*Task item*. Where "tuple" occurs in a line of the entries below, copy that line.
*** Opening Data for analysis ***
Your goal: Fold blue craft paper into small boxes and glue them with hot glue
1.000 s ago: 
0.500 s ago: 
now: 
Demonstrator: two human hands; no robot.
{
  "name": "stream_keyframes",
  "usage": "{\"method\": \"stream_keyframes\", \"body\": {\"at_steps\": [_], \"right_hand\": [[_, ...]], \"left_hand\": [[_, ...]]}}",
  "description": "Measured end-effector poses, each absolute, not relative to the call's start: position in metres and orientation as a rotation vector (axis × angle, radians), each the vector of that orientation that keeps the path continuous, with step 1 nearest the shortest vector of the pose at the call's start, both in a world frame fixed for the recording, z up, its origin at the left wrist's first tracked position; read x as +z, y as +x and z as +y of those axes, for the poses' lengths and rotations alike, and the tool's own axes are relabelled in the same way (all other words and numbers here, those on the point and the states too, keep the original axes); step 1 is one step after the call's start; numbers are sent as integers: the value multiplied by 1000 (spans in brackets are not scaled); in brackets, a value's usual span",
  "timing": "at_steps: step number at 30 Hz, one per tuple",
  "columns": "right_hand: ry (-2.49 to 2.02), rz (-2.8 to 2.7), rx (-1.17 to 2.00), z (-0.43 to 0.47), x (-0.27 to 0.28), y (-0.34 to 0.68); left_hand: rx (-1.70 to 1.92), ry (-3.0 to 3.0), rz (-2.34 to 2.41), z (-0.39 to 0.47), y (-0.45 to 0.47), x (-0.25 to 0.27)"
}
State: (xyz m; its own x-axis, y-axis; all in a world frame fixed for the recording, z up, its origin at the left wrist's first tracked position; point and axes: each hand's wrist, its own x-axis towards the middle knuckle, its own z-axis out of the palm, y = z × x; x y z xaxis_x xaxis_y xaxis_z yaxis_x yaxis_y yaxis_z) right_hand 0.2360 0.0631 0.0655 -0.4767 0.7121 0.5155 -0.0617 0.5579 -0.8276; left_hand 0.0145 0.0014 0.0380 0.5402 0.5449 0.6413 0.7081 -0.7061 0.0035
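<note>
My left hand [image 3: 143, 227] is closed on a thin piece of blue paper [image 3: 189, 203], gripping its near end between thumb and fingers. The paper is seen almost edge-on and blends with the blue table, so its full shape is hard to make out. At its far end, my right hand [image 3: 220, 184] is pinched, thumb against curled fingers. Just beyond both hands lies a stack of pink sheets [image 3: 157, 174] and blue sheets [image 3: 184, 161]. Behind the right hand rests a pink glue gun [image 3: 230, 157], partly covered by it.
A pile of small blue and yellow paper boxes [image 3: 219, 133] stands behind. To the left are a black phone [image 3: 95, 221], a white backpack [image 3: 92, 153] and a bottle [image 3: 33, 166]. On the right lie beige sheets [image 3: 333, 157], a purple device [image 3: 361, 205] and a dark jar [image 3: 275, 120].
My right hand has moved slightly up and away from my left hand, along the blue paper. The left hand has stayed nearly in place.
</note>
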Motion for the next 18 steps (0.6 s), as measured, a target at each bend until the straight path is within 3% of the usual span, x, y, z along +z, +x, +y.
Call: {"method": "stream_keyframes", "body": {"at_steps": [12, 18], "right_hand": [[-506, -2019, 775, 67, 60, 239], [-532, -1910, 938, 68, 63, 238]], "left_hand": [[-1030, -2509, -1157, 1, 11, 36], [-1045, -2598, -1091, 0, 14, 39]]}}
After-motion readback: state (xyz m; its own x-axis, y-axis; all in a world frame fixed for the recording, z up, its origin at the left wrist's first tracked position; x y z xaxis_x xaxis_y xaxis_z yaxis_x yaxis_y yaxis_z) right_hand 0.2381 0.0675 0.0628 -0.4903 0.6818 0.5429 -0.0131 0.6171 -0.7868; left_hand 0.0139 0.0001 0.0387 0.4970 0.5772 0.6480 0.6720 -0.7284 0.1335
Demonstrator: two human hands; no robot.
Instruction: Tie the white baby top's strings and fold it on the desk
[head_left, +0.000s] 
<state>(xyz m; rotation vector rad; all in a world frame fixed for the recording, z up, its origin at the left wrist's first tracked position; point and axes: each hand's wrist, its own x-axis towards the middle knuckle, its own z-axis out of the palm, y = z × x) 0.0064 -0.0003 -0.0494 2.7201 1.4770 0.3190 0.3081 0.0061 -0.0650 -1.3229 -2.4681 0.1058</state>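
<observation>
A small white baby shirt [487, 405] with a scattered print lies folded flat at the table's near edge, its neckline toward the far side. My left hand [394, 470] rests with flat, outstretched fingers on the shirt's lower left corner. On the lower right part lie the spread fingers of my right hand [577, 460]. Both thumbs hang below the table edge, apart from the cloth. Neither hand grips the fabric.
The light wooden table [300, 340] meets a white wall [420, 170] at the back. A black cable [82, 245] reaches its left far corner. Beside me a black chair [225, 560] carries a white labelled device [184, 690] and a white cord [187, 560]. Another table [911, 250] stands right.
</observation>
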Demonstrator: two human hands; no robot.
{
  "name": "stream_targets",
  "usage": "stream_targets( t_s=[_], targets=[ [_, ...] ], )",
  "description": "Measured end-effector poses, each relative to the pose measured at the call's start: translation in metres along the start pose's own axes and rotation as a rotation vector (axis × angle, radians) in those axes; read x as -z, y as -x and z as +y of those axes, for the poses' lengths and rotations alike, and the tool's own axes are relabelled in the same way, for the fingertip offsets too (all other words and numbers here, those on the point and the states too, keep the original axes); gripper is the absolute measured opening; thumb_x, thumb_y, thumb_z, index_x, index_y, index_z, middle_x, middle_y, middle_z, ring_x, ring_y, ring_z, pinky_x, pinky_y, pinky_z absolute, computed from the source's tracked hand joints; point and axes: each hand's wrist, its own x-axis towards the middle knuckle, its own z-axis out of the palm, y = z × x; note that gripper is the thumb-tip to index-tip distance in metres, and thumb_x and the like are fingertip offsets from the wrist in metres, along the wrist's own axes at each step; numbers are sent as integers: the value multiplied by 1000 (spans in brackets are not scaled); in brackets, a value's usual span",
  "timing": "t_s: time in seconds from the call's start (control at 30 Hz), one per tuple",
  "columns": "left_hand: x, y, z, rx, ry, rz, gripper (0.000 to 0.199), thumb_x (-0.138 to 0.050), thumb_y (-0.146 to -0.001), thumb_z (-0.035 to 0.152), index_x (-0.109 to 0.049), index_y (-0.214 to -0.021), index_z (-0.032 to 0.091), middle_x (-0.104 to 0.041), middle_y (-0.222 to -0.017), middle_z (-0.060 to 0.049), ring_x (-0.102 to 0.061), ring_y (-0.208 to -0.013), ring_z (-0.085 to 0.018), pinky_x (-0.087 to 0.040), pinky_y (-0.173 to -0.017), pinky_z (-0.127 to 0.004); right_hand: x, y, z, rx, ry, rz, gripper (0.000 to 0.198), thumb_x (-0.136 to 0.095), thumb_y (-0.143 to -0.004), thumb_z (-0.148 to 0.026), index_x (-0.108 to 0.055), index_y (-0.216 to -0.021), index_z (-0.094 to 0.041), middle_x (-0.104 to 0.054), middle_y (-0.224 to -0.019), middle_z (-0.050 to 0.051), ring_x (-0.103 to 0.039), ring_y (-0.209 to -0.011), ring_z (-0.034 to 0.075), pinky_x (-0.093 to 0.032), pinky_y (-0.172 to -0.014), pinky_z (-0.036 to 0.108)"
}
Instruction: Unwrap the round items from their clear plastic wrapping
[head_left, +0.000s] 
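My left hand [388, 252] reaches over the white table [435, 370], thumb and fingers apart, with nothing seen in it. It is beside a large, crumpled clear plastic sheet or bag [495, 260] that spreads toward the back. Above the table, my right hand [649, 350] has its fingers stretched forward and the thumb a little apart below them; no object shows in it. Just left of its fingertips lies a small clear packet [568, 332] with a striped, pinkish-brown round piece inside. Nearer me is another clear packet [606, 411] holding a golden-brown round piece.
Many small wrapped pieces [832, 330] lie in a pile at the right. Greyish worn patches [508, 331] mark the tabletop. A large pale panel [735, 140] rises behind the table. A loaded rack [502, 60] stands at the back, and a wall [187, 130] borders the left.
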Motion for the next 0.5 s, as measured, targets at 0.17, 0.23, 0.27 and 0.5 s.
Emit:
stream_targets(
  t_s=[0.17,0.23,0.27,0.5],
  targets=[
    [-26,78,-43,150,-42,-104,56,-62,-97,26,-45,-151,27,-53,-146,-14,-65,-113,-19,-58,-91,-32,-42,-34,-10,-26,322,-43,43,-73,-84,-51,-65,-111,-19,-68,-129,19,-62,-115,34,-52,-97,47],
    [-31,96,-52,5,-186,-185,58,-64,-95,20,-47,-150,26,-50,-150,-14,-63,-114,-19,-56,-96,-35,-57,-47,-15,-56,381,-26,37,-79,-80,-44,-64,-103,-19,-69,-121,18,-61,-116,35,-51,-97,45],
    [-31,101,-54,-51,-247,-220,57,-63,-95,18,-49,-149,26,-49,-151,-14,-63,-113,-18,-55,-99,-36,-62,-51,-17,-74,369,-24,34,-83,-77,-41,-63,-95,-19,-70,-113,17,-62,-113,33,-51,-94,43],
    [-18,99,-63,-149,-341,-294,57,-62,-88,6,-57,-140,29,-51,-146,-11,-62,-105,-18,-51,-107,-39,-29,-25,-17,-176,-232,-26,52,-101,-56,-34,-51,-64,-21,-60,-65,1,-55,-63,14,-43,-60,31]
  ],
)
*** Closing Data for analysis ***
*Solution to this task*.
  "timing": "at_steps: step number at 30 Hz, one per tuple",
  "timing": "t_s: time in seconds from the call's start (control at 30 Hz), one per tuple",

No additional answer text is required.